Unless you're in the US and your credit card is (1) a US based card (i.e. through a US bank or financial institution) and (2) one with a US billing address, you may find that making purchases on the card won't really affect your US credit rating one way or the other.

You should also be wary of opening up too many credit card accounts once you get to the US. One or two, used carefully and responsibly, are fine. But past a certain point if you open up new credit card accounts, it can actually damage your score.

Another idea is to open a couple of store-based charge cards. These are like credit cards, but you don't have the option to roll over the balances at the end of the month. The big department stores will often open an account for you based just on your driver's license (in-state, obviously). Then you make small, regular purchases and pay the balance off by the end of the month when billed. 
Cheers,
Bev


----------



## Jen114 (Mar 5, 2011)

Thank you bev, we tried to open store cards last year like maceys jc penny etc etc but since had no record of me with my ssn I was not accepted. I have bank acc with one of the major banks and after much persuasion I convinced them to give me a visa for the matter of building credit only had it for one month. I personally do not like cc cards but in this case if it means getting credit then I'll use it wisely


----------



## Native Texan (Apr 29, 2011)

Buy a house, using a huge downpayment 75 - 80 %, intrest rates are so low in the states it is incredible and then pay it off early, this can be done in a variety of ways. Use that credit card and pay it off every month. Most car dealers and stores are going to give you credit if you put down a large sum as a deposit, they need the business right now and this will also boost your credit raiting quickly. Pay off the car quickly as per the house. Card companies are not as bad as they used to be but for a long while they would issue a card to anyone that could sign their name or click on the right button of their computer. It is still fairly easy to get a card, my son in law, without a job, is constantly getting offers for cards. It shouldn't be to difficult to get that history going and a good credit score in place in a fairly short period of time.


----------



## Native Texan (Apr 29, 2011)

Almost forgot, open up an account at a local credit union, they make it easier to get loans and generaly give a good deal to members.


----------



## Bevdeforges (Nov 16, 2007)

Jen114 said:


> Thank you bev, we tried to open store cards last year like maceys jc penny etc etc but since had no record of me with my ssn I was not accepted. I have bank acc with one of the major banks and after much persuasion I convinced them to give me a visa for the matter of building credit only had it for one month. I personally do not like cc cards but in this case if it means getting credit then I'll use it wisely


Forgot to mention, but for the store cards, you have to be there during one of their big sales weekends and have a local driver's license. (Macys seems to do this quite frequently during sales.) Not only will they give you a store credit card, but you get 5 or 10% off whatever you're buying at the moment.

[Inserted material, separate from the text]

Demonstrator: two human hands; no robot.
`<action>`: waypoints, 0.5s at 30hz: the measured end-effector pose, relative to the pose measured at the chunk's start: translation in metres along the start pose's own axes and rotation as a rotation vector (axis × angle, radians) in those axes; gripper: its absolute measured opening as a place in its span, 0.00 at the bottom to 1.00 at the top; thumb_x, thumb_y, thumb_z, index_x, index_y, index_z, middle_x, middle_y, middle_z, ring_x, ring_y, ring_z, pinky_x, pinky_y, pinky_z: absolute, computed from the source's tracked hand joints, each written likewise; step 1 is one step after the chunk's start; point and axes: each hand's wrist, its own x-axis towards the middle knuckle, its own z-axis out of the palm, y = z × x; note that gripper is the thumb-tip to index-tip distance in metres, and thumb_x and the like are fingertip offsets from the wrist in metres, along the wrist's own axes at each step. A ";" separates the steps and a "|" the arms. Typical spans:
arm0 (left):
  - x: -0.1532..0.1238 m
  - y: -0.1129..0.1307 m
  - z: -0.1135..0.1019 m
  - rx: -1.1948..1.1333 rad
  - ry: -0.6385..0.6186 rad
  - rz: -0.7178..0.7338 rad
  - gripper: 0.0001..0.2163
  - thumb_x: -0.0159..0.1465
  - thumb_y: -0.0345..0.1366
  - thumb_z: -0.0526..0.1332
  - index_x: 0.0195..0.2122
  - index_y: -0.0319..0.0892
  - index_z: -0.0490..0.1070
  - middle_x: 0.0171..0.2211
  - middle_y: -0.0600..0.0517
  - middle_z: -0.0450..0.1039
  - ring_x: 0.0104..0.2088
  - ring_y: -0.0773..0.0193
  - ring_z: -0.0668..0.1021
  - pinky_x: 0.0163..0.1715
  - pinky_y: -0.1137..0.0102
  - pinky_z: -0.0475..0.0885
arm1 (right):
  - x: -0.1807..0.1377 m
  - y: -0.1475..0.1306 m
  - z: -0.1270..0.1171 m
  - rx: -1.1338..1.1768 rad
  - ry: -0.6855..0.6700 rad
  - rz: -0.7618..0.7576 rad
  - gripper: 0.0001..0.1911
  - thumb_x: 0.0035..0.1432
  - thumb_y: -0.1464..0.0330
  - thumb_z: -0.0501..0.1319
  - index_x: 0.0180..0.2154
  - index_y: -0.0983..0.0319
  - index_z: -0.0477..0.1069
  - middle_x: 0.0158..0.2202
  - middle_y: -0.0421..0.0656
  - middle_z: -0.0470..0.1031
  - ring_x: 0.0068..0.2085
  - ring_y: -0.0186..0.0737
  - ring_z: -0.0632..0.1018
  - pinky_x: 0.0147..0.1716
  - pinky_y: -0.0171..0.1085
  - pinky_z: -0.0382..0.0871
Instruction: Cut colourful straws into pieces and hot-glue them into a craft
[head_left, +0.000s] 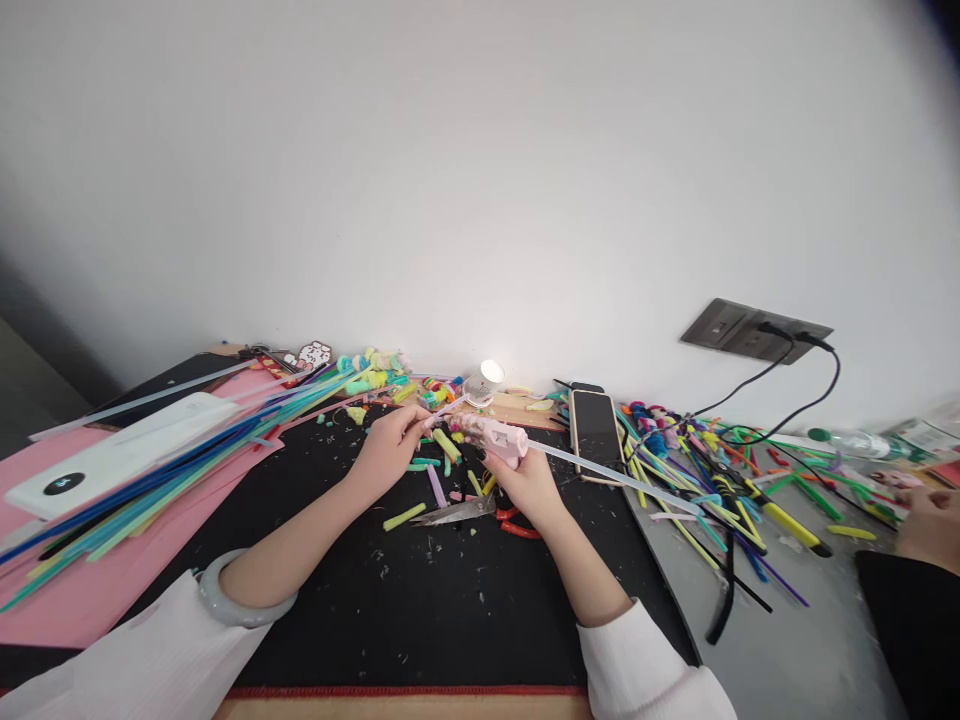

Seems they are always running this deal when I'm back in the States, but they can't give a card to someone on a foreign driving license and/or with a foreign billing address.

On the bank cc, you may or may not be building a credit history until you have a US billing address. I keep meaning to check into that, but I know I'm not allowed to purchase certain things online because my billing address gives away my "true" location.
Cheers,
Bev


----------



## Jen114 (Mar 5, 2011)

Thank you so much for all your help !!! I am using my cousins address for everything credit cards, bank accounts etc etc. I tried to get store cards with Ssn and cousins add but they did not agree. 

Really appreciate u taking your time to give me this advise !


----------



## twostep (Apr 3, 2008)

Jen114 said:


> Thank you bev, we tried to open store cards last year like maceys jc penny etc etc but since had no record of me with my ssn I was not accepted. I have bank acc with one of the major banks and after much persuasion I convinced them to give me a visa for the matter of building credit only had it for one month. I personally do not like cc cards but in this case if it means getting credit then I'll use it wisely


It has nothing to do with your ss# not being on record - the primary card holder's income is the main factor in the declination.


----------



## Guest (May 4, 2011)

Native Texan said:


> Buy a house, using a huge downpayment 75 - 80 %, intrest rates are so low in the states it is incredible and then pay it off early, this can be done in a variety of ways. Use that credit card and pay it off every month. Most car dealers and stores are going to give you credit if you put down a large sum as a deposit, they need the business right now and this will also boost your credit raiting quickly. Pay off the car quickly as per the house. Card companies are not as bad as they used to be but for a long while they would issue a card to anyone that could sign their name or click on the right button of their computer. It is still fairly easy to get a card, my son in law, without a job, is constantly getting offers for cards. It shouldn't be to difficult to get that history going and a good credit score in place in a fairly short period of time.


Yes, make a big down payment and borrow the rest for both a house and a car, but DO NOT pay them off too fast either. If you pay both off within 6 months or a year, it will actually have a negative effect on your credit scores. The mortgage company will look at this and say that you didn't really need a mortgage, and they went through all of the work to create a mortgage and then banked on getting income from those mortgage payments and the interest. They don't like this, so they can ding your credit score as retaliation.

Better solutions: get a 30 month car loan through a credit union for the balance. Get a fixed rate 30 year mortgage due in 5 years - you get the 30 year mortgage rate, but the balance is due in 5 years. You will make mortgage payments for 4 or 5 years and then pay off the balance, and be fine.

Credit scores in the US are calculated based on different types of loans: Mortgages, revolving credit such as credit cards (you need to use them frequently, but you can pay them off each month so you don't pay interest), and smaller term loans such as car payments or furniture loans.

If you don't have a US address, you can use one of the international mail forwarding services who will give you a US address and then forward your mail to you wherever in the world you happen to live. It does cost to do this, but it does help your credit score. Just take care with this address so that you don't get an avalanche of junk mail for which you pay to receive.


----------



## twostep (Apr 3, 2008)

****** - it is either a 30 or a 5 year mortgage. Are you talking about a 30 year without pre-payment penalty?


----------



## Guest (May 4, 2011)

5 year balloon loan with 30 year rates. In other words, you have to pay it off or refinance within the first 5 years.


----------



## twostep (Apr 3, 2008)

GringoCArlos said:


> 5 year balloon loan with 30 year rates. In other words, you have to pay it off or refinance within the first 5 years.



That is a different animal:>) but why lock yourself in a balloon especially when the breadwinner is a realtor brandnew to the US when you can prepay or if necessary drag it out?


----------